> WHAT YOU WILL DO: Reproduce the listing verbatim.

..............................

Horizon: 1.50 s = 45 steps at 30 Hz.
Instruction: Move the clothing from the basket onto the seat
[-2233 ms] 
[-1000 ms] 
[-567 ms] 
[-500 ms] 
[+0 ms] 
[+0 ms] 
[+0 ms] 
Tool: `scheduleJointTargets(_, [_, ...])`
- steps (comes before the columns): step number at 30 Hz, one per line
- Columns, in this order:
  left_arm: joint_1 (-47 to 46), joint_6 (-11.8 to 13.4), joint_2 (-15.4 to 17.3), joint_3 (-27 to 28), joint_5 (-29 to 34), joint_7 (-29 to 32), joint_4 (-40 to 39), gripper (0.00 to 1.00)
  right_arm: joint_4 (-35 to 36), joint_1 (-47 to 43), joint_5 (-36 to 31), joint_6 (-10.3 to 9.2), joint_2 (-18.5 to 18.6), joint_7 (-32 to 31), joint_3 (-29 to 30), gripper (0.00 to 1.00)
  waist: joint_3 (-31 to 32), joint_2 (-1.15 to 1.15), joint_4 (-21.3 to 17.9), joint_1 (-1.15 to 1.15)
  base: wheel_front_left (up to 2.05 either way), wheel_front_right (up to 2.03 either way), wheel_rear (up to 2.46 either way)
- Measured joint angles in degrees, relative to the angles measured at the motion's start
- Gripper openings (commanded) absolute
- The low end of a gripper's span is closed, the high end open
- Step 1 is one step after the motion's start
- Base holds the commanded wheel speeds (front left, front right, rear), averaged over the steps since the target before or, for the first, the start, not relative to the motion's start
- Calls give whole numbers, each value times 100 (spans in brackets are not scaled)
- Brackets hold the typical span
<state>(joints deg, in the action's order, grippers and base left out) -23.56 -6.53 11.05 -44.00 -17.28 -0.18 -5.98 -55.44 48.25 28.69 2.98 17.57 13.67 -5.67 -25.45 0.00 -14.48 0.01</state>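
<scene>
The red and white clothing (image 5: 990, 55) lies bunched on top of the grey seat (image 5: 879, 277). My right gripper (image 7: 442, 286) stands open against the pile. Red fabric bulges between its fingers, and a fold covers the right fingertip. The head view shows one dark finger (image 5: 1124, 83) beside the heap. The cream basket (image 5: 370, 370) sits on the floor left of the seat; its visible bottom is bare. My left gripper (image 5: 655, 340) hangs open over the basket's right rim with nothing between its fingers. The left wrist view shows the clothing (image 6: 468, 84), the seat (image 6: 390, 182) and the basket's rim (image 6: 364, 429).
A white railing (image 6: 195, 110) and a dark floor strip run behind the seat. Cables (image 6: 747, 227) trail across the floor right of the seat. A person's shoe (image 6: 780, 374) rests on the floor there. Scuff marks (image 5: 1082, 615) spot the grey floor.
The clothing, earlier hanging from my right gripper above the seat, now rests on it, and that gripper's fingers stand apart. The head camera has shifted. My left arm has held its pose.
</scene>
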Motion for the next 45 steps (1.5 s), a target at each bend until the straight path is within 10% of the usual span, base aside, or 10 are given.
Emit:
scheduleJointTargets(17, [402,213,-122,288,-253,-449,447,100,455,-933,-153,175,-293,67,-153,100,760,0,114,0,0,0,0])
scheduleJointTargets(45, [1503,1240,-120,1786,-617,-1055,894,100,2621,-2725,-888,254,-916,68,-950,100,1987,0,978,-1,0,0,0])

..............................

> ANSWER TO THIS PROBLEM:
Horizon: 1.50 s = 45 steps at 30 Hz.
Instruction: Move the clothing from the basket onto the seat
[-2233 ms] 
[-1000 ms] 
[-567 ms] 
[-500 ms] 
[+0 ms] 
[+0 ms] 
[+0 ms] 
Tool: `scheduleJointTargets(_, [_, ...])`
- steps (comes before the columns): step number at 30 Hz, one per line
- Columns, in this order:
  left_arm: joint_1 (-47 to 46), joint_6 (-11.8 to 13.4), joint_2 (-15.4 to 17.3), joint_3 (-27 to 28), joint_5 (-29 to 34), joint_7 (-29 to 32), joint_4 (-40 to 39), gripper (0.00 to 1.00)
  right_arm: joint_4 (-35 to 36), joint_1 (-47 to 43), joint_5 (-36 to 31), joint_6 (-10.3 to 9.2), joint_2 (-18.5 to 18.6), joint_7 (-32 to 31), joint_3 (-29 to 30), gripper (0.00 to 1.00)
  waist: joint_3 (-31 to 32), joint_2 (-1.15 to 1.15), joint_4 (-21.3 to 17.9), joint_1 (-1.15 to 1.15)
  base: wheel_front_left (up to 2.05 either way), wheel_front_right (up to 2.03 either way), wheel_rear (up to 2.46 either way)
- Measured joint angles in degrees, relative to the angles measured at the motion's start
- Gripper openings (commanded) absolute
- The low end of a gripper's span is closed, the high end open
- Step 1 is one step after the motion's start
- Base holds the commanded wheel speeds (front left, front right, rear), averaged over the steps since the target before or, for the first, the start, not relative to the motion's start
- Calls give whole numbers, each value times 100 (spans in brackets are not scaled)
- Brackets hold the typical span
<state>(joints deg, in the action's order, grippers and base left out) -23.56 -6.53 11.05 -44.00 -17.28 -0.18 -5.98 -55.44 48.25 28.69 2.98 17.57 13.67 -5.67 -25.45 0.00 -14.48 0.01</state>
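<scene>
The red and white clothing (image 5: 990, 55) lies bunched on top of the grey seat (image 5: 879, 277). My right gripper (image 7: 442, 286) stands open against the pile. Red fabric bulges between its fingers, and a fold covers the right fingertip. The head view shows one dark finger (image 5: 1124, 83) beside the heap. The cream basket (image 5: 370, 370) sits on the floor left of the seat; its visible bottom is bare. My left gripper (image 5: 655, 340) hangs open over the basket's right rim with nothing between its fingers. The left wrist view shows the clothing (image 6: 468, 84), the seat (image 6: 390, 182) and the basket's rim (image 6: 364, 429).
A white railing (image 6: 195, 110) and a dark floor strip run behind the seat. Cables (image 6: 747, 227) trail across the floor right of the seat. A person's shoe (image 6: 780, 374) rests on the floor there. Scuff marks (image 5: 1082, 615) spot the grey floor.
The clothing, earlier hanging from my right gripper above the seat, now rests on it, and that gripper's fingers stand apart. The head camera has shifted. My left arm has held its pose.
</scene>
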Motion for the next 45 steps (1.5 s), a target at each bend until the straight path is within 10% of the usual span, base aside, or 10 are given.
Emit:
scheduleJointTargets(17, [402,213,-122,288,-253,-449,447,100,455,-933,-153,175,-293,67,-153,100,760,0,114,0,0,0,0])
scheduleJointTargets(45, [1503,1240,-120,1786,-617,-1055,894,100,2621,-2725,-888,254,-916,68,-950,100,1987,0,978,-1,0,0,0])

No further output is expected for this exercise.